6 GLOBAL TRENDS SHAPING THE INDUSTRY

Mineral Demand
Global demand for minerals and metals will continue to grow to meet the needs of modern society. In the search for significant deposits of high-grade minerals, the mining sector is increasingly looking at regions with attractive resource endowment. The Middle East, Central Asia, and North and East Africa represent a new frontier for mining with vast undeveloped mineral resources.

Capital
Access to capital for new projects or expansions is a challenge for the mining industry, as investors turn to sectors offering lower risk profiles and higher short-term returns. However, increasing investments in intelligent and responsible mining are setting the foundations for a world-leading mining value chain.

Sustainability
Growing societal expectations for a mining industry that protects the environment, contributes to community development and behaves ethically is shaping the future of the industry. Over the past 20 years, demands from investors, local communities, national governments, customers and the sector’s own workforce has brought about significant change. International investors are also increasingly basing investment decisions on ESG performance of mining companies wherever they operate.

Climate
The world needs minerals and metals to power the circular carbon economy. Minerals are vital components of renewable energy technologies, green buildings, electric vehicles, solar panels, wind turbines and battery storage that requires high volumes of environmentally sensitive materials.

Technology
The mine of the future will be less visible, smaller, use less water and energy, and be less polluting, more productive and extract minerals more efficiently due to the mass application of new technologies.
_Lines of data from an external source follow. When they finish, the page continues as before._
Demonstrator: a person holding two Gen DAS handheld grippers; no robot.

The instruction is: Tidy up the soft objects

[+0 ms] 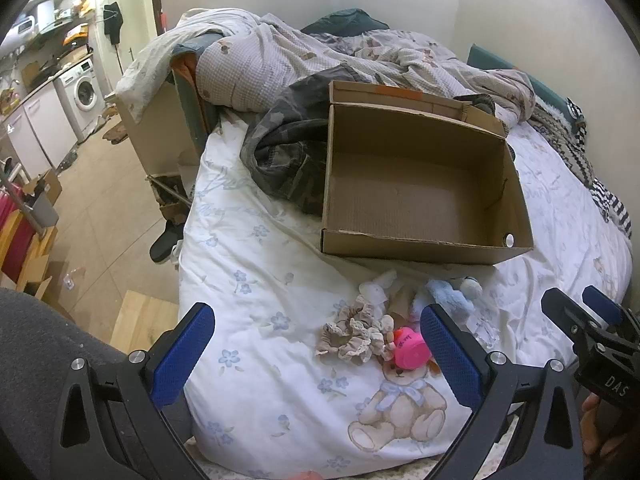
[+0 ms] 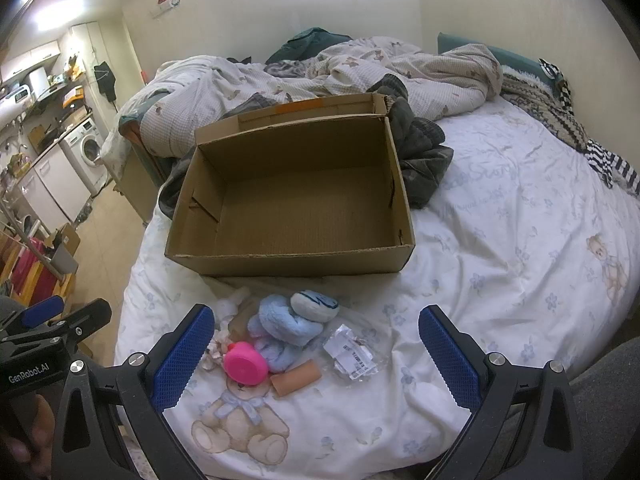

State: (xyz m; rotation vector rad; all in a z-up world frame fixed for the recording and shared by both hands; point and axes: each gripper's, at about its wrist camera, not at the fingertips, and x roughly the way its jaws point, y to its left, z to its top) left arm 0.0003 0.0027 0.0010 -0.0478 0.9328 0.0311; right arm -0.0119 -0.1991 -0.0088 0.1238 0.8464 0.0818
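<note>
An open, empty cardboard box sits on the bed. In front of it lies a small pile: a beige lace scrunchie, a pink soft toy, a blue plush toy, a tan roll and a clear plastic packet. My left gripper is open, above the near edge of the bed, with the pile between its fingers. My right gripper is open too, hovering just short of the pile. Both are empty.
A rumpled duvet and dark clothes lie behind the box. The bed's left edge drops to a tiled floor with boxes and a washing machine. A wall runs along the right.
</note>
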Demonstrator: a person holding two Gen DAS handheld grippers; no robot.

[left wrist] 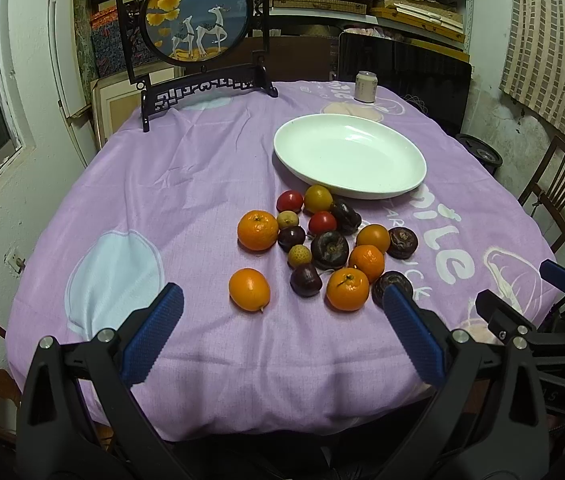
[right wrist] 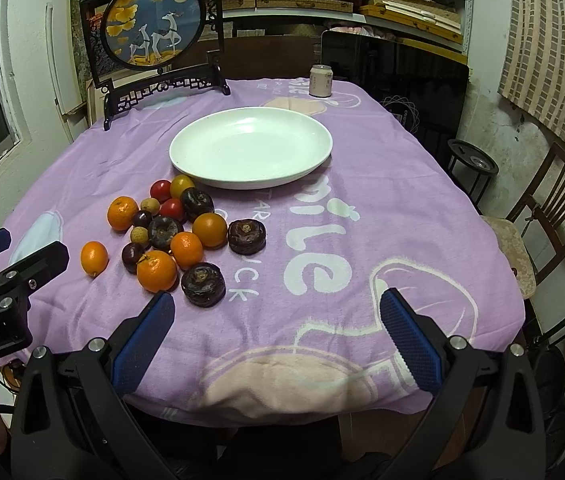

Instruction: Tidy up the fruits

These include artificial intelligence, big data and satellite imagery, and resource-intensive mining is being replaced by autonomous vehicles and operations, drones and laserbased extraction, waterless processing and waste disposal.

Workforce
Technological change in mining will require a workforce with new skills in roles that would be familiar in disruptive technology firms. The World Economic Forum estimates that by 2025, machines will replace more than 85 million jobs currently done by people, while almost 100 million new data-driven jobs will be created.